From the very first line of the data to the line containing "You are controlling", retype everything exactly, leaving the pictures behind.

*** Opening of Provided data ***

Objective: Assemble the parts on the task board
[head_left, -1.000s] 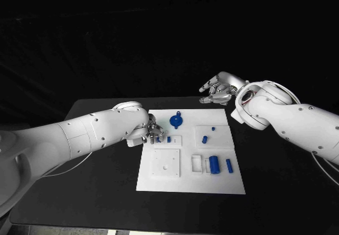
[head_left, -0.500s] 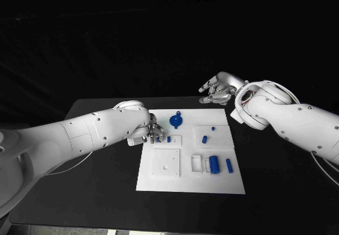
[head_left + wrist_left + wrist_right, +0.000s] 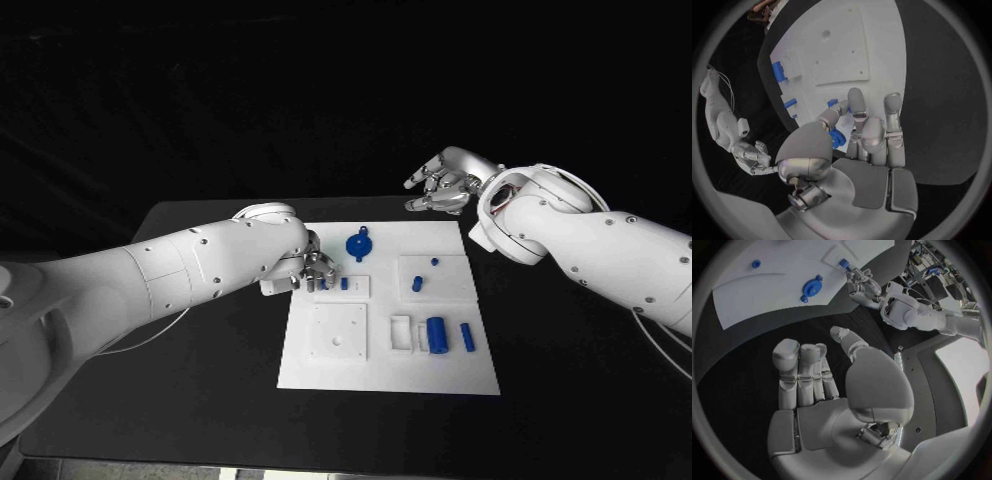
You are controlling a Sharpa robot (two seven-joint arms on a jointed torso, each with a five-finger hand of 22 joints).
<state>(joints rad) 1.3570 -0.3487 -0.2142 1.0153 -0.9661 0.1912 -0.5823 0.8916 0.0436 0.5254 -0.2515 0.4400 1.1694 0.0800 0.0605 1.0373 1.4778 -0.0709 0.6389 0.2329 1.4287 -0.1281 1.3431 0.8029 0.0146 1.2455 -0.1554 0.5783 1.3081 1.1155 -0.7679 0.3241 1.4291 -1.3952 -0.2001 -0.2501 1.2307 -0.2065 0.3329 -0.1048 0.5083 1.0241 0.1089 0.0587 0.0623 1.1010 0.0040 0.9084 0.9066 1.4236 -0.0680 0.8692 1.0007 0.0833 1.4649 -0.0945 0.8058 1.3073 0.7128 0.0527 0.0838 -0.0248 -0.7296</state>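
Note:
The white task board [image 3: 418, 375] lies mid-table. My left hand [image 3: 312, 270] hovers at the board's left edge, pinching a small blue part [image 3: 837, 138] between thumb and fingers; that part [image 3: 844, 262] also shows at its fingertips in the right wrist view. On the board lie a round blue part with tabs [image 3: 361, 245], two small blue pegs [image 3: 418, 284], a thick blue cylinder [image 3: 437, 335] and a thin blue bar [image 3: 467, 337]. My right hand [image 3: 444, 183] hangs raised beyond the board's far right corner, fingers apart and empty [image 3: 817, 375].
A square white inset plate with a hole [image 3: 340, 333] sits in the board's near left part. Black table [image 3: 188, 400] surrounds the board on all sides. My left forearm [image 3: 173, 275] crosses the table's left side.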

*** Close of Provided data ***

Solution to the exercise —
Objective: Assemble the parts on the task board
[head_left, -1.000s] 
[head_left, -0.500s] 
[head_left + wrist_left + wrist_right, +0.000s] 
You are controlling a Sharpa robot (two seven-joint arms on a jointed torso, each with a five-finger hand of 22 joints).

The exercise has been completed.